◆ **DATASET**:
——————
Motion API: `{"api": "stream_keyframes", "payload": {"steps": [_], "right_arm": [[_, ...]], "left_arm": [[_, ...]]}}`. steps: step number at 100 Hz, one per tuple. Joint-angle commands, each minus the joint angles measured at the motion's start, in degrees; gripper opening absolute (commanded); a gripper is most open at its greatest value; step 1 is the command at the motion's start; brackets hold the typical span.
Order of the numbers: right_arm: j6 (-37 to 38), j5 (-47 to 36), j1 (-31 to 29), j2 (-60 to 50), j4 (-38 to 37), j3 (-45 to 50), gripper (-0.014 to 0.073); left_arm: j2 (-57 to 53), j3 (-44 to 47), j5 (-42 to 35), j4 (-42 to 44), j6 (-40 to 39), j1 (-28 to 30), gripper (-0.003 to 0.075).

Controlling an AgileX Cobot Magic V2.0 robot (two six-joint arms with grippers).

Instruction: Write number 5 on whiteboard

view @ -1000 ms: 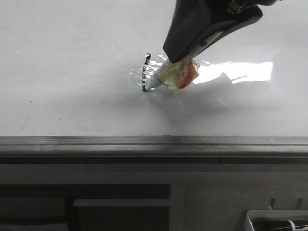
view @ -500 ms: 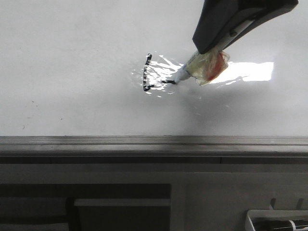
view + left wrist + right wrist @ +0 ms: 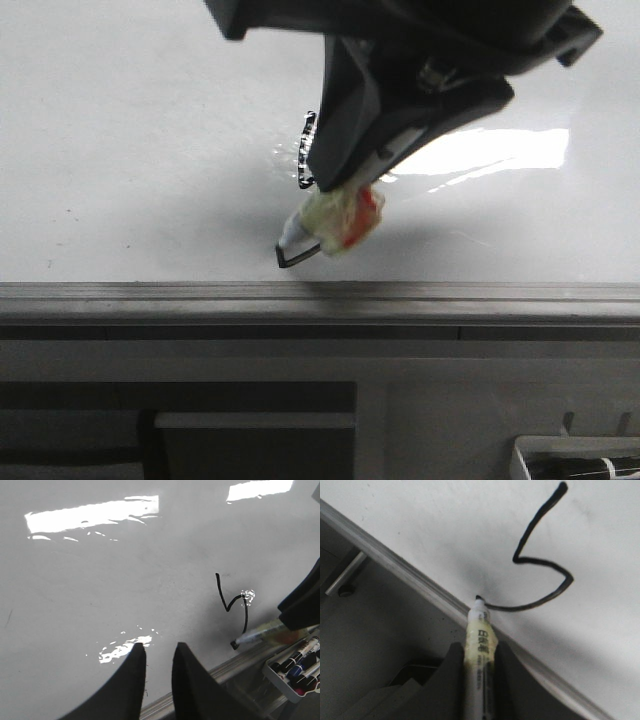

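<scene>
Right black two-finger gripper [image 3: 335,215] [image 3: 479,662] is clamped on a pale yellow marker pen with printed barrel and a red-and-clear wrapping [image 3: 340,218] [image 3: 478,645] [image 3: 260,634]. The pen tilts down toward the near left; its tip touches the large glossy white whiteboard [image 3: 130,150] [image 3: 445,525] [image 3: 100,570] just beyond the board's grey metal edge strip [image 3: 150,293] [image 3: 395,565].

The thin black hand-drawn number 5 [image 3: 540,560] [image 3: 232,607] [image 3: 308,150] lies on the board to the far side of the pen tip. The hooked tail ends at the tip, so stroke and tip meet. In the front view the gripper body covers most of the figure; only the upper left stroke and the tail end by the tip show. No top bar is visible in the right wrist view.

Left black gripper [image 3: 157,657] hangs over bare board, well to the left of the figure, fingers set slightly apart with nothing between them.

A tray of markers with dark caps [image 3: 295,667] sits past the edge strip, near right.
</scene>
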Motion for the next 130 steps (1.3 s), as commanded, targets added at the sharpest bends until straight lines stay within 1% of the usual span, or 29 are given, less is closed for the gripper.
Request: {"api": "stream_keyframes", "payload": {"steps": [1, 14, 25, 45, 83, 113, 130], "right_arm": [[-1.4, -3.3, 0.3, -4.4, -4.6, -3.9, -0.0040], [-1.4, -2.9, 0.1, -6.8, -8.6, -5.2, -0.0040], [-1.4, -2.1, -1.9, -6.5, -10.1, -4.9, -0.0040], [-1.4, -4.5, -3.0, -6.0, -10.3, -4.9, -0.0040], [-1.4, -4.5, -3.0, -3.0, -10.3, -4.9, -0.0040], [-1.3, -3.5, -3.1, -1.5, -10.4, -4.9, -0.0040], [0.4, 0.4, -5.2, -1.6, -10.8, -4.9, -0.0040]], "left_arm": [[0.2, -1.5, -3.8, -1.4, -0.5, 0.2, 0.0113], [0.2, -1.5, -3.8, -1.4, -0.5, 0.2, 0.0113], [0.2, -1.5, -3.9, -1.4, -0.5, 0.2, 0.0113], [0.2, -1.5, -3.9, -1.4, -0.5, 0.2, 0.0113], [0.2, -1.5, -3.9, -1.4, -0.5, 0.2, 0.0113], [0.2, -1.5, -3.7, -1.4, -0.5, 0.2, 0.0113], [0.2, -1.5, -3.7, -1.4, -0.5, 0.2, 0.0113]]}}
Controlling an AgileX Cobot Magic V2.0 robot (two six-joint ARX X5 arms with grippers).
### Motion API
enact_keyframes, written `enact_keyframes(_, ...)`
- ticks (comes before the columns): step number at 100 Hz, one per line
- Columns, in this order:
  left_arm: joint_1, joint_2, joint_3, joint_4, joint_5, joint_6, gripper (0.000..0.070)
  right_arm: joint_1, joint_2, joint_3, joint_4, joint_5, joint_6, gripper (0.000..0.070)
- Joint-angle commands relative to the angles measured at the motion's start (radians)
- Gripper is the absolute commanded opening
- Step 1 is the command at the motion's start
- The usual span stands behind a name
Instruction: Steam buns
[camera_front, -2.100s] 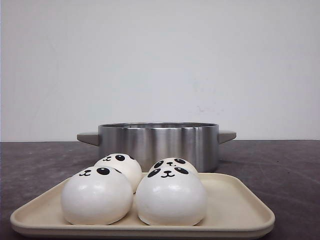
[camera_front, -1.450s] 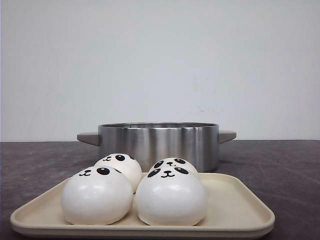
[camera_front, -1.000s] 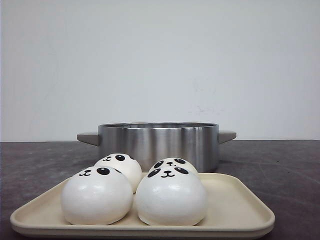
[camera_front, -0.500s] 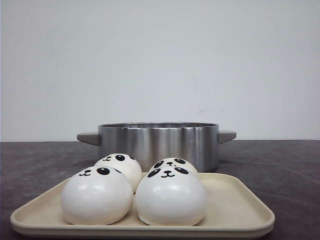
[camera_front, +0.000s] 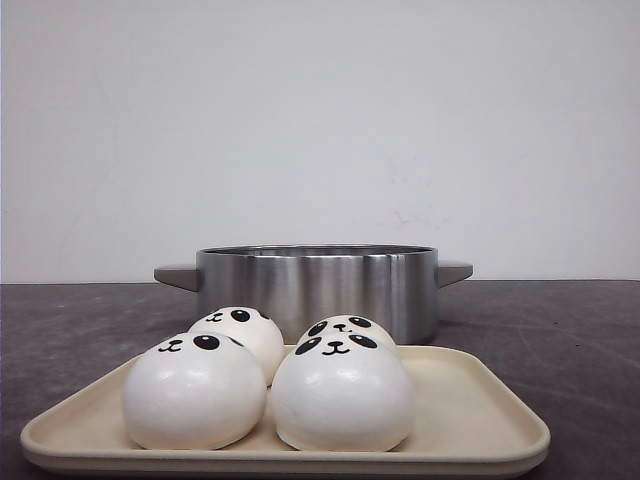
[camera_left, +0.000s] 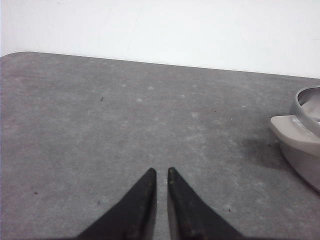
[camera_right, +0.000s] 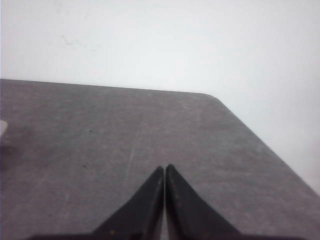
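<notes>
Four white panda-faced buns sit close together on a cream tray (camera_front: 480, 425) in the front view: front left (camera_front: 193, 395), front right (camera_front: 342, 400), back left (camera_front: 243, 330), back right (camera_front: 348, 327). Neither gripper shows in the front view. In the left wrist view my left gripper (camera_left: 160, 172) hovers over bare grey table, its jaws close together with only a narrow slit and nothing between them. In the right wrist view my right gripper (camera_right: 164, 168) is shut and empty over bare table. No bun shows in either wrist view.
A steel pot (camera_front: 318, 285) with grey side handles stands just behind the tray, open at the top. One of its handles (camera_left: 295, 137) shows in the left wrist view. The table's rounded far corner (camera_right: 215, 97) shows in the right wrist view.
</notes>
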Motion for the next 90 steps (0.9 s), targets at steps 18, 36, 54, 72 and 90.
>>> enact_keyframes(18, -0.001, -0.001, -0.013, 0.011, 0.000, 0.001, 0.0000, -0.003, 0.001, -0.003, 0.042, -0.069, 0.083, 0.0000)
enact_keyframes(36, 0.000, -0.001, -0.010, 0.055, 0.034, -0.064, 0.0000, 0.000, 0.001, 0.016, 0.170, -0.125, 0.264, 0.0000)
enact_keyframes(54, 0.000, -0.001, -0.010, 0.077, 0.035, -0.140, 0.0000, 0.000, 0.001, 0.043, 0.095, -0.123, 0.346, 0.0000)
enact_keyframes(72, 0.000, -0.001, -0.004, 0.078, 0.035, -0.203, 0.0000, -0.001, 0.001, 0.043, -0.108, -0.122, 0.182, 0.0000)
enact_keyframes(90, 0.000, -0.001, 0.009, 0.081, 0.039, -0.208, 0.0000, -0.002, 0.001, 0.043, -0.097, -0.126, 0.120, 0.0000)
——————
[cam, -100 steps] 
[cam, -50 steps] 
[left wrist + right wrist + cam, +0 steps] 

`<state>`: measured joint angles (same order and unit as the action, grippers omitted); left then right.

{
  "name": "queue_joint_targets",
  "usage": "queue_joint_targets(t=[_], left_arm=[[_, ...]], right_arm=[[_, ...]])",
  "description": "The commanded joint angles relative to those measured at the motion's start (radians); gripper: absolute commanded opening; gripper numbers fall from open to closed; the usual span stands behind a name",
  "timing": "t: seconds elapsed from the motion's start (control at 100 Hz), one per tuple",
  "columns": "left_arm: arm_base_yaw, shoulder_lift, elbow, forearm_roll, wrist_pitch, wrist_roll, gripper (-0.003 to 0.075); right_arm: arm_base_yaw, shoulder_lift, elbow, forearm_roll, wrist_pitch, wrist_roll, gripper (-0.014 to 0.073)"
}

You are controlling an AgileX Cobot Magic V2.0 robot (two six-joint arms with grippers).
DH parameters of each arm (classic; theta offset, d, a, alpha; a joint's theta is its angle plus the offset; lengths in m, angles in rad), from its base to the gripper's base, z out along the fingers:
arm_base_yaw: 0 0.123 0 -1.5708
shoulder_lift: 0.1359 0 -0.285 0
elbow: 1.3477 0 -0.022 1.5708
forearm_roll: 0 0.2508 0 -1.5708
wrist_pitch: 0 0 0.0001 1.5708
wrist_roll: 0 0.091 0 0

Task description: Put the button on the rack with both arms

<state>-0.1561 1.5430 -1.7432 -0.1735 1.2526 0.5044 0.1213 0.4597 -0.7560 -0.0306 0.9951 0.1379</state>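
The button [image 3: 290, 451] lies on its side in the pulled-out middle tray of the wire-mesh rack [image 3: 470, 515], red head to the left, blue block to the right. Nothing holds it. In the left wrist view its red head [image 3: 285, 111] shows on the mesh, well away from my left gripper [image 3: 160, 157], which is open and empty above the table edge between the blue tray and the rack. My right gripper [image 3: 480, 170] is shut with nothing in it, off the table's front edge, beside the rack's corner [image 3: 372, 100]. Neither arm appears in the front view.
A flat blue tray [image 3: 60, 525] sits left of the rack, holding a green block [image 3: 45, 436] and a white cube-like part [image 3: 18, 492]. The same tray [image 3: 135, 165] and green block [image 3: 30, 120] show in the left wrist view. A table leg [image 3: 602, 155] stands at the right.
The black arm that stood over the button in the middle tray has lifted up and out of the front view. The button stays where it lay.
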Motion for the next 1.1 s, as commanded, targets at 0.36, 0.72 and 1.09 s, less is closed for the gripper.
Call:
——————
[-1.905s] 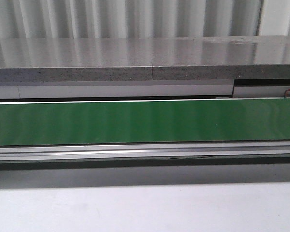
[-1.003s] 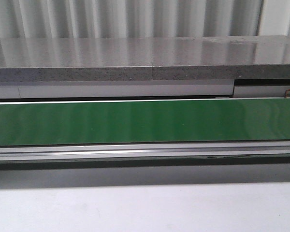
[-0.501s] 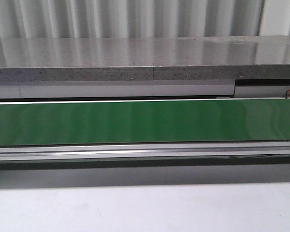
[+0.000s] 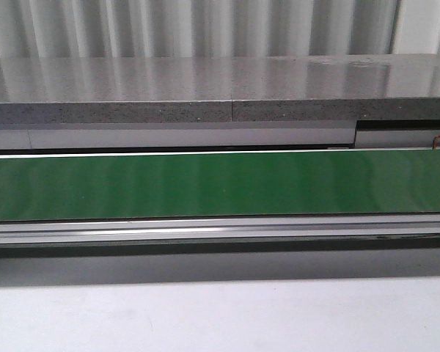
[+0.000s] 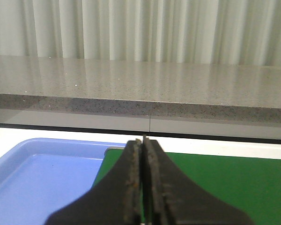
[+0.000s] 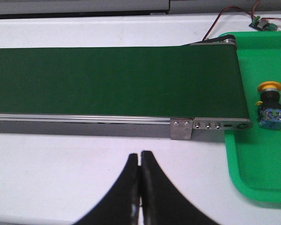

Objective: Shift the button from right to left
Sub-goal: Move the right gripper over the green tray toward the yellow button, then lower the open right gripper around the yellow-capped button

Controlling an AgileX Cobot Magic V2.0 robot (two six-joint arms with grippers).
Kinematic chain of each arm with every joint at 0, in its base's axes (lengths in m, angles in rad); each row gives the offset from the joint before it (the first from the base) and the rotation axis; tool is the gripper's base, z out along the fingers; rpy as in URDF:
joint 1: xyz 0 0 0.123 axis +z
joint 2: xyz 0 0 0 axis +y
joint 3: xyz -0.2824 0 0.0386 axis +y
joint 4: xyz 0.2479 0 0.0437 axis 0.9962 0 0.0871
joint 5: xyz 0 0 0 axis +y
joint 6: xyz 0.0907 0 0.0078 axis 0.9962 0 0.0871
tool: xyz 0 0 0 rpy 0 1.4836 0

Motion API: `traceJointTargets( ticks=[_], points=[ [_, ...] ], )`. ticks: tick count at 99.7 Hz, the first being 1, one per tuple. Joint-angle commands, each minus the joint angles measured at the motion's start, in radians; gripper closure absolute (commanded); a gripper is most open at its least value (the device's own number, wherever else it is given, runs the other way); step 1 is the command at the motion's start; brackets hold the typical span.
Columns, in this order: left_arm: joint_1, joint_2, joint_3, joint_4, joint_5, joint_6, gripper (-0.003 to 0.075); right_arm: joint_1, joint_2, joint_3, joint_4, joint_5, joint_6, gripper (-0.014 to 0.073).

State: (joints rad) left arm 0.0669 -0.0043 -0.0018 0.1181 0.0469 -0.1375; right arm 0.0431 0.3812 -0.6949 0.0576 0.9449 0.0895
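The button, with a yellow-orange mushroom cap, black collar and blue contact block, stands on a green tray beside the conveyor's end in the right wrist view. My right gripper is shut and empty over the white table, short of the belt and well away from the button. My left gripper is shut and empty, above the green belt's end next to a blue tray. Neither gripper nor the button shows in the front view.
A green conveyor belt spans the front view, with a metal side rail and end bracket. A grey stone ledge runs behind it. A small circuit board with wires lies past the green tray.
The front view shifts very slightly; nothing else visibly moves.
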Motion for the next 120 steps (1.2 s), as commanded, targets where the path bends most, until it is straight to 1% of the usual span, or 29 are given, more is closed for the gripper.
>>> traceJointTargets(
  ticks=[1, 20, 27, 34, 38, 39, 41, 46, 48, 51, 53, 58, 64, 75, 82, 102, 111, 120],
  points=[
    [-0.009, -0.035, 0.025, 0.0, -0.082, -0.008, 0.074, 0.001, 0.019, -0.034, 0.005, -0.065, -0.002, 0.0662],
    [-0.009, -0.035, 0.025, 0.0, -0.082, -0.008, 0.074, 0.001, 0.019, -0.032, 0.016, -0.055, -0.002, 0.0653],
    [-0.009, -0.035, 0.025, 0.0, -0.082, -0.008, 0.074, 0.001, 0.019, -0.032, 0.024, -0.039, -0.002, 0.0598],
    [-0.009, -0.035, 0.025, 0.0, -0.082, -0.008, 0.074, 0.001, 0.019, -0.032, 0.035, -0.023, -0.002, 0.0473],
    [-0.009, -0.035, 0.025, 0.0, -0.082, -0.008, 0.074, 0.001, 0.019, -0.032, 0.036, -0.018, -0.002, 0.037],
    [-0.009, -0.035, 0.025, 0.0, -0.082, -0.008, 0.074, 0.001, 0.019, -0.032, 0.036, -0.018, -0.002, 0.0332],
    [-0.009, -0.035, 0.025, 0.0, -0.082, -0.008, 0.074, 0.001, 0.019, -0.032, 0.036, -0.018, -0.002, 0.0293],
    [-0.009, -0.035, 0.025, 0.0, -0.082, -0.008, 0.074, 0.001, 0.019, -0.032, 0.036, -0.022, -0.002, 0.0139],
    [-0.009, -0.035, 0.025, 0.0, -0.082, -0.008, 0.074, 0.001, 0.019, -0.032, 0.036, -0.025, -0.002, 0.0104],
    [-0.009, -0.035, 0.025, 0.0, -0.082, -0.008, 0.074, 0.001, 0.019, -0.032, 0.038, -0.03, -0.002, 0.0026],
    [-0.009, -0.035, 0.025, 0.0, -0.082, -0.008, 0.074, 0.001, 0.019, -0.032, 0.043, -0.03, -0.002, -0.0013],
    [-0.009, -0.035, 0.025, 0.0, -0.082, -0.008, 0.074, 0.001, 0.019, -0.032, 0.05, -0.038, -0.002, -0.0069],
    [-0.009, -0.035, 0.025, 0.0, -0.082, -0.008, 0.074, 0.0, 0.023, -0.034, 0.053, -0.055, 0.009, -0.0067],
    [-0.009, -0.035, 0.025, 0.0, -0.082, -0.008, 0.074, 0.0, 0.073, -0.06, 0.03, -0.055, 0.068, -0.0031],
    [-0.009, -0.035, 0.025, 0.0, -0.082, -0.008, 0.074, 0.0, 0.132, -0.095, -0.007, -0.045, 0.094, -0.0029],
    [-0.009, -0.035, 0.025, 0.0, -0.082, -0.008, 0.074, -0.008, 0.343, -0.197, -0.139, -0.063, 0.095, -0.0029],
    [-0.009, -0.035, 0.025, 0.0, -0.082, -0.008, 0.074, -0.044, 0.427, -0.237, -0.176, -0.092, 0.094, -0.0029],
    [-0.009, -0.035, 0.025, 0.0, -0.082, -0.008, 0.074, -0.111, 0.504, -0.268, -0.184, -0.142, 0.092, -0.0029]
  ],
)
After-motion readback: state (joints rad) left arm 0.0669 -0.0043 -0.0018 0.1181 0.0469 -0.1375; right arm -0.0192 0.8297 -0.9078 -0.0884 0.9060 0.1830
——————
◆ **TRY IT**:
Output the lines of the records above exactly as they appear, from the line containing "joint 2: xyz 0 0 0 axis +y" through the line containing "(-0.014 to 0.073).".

◆ **SOLUTION FOR THIS TASK**:
joint 2: xyz 0 0 0 axis +y
joint 3: xyz -0.2824 0 0.0386 axis +y
joint 4: xyz 0.2479 0 0.0437 axis 0.9962 0 0.0871
joint 5: xyz 0 0 0 axis +y
joint 6: xyz 0.0907 0 0.0078 axis 0.9962 0 0.0871
tool: xyz 0 0 0 rpy 0 1.4836 0

Motion API: `traceJointTargets( ticks=[_], points=[ [_, ...] ], )`. ticks: tick count at 99.7 Hz, the first being 1, one per tuple. Joint-angle commands, each minus the joint angles measured at the motion's start, in radians; gripper closure absolute (commanded); a gripper is most open at its least value (the device's own number, wherever else it is given, runs the other way); step 1 is the command at the motion's start; brackets hold the typical span.
Columns, in this order: left_arm: joint_1, joint_2, joint_3, joint_4, joint_5, joint_6, gripper (-0.003 to 0.075); right_arm: joint_1, joint_2, joint_3, joint_4, joint_5, joint_6, gripper (-0.014 to 0.073).

Work on the exercise is finished.